This week, Joby, which is in prototype phase of developing an all-electric, vertical take-off and landing (eVTOL) passenger aircraft, has agreed a $6.6bn reverse acquisition with New York-listed special purpose acquisition vehicle Reinvent Technology Partners.
Simi, who remains an adviser to JetBlue Technology Ventures (JTV), said: “The regional transportation ecosystem is ripe for disruption, and startups like Joby Aviation will revolutionize how people move across urban areas. Joby’s vehicle platform will be the standard to beat.
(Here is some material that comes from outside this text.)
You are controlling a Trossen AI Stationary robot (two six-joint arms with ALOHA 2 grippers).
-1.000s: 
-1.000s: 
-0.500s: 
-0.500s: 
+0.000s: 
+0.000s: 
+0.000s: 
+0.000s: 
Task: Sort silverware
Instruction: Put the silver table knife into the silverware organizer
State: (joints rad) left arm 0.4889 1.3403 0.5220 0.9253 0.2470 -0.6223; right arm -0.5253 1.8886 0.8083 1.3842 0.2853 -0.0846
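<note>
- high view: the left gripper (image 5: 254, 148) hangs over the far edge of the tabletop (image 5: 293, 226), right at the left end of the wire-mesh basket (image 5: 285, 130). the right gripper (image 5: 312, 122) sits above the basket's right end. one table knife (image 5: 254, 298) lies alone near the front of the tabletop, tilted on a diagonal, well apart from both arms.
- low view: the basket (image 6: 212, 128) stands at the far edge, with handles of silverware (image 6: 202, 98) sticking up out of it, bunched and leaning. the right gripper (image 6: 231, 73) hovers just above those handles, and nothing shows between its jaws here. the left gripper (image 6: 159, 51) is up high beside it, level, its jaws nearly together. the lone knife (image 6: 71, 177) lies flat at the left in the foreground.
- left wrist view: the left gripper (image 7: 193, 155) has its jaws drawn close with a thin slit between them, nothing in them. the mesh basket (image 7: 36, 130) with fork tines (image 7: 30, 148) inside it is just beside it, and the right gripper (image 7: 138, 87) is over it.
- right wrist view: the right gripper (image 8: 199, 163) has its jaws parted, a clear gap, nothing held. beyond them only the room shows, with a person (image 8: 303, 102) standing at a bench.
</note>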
Nearly four years ago, we saw that Joby already was the emerging leader in the eVTOL space, and [the developments with Reinvent] validate our early investment.”
Simi had uncovered the Joby soon after setting up JTV in 2016 – it was the GCV award winner as new entrant of the year – through her network in Silicon Valley (she studied under legendary finance professor Ilya Strebulaev at Stanford) and was a big proponent on the power of eVTOL to disrupt airlines even a few years ago.
Joby is expected to operate for commercial use in the US beginning in 2024 after becoming the first company to receive an eVTOL certification basis plan with the Federal Aviation Administration and receiving the US Air Force’s first ever airworthiness approval for an eVTOL aircraft. The piloted, four-passenger aircraft is faster than existing rotorcraft, flies 150 miles on a single charge, and will be 100 times quieter than existing rotorcraft or small planes during takeoff and landing, JetBlue said.
Raj Singh, managing director of investments at JTV and co-winner of the GCV Powerlist award with Simi in September, said: “As with all of our investments, JetBlue Technology Ventures’ goal is to better position JetBlue with startup-led innovation that could radically change the travel industry. Travelers today are more conscious of their carbon footprint than ever before, so the reduction of pollution that comes with electrification is highly appealing.”
The deal is also noteworthy for bringing together the digital with physical ways of connecting people.
Long- and short-haul travel is being disrupted through the covid-19 disease, accelerating shifts to cheaper or more sustainable modes and reflecting changing communication and work patterns caused by technology more broadly.
Reid Hoffman and Mark Pincus, the two directors of Reinvent alongside Michael Thompson as CEO, were among the first three investors in social network Facebook and early investors in Twitter and Airbnb. As Pincus was in the early phases of founding gaming group Zynga in 2007, Hoffman was among his earliest investors having earlier set up business network LinkedIn.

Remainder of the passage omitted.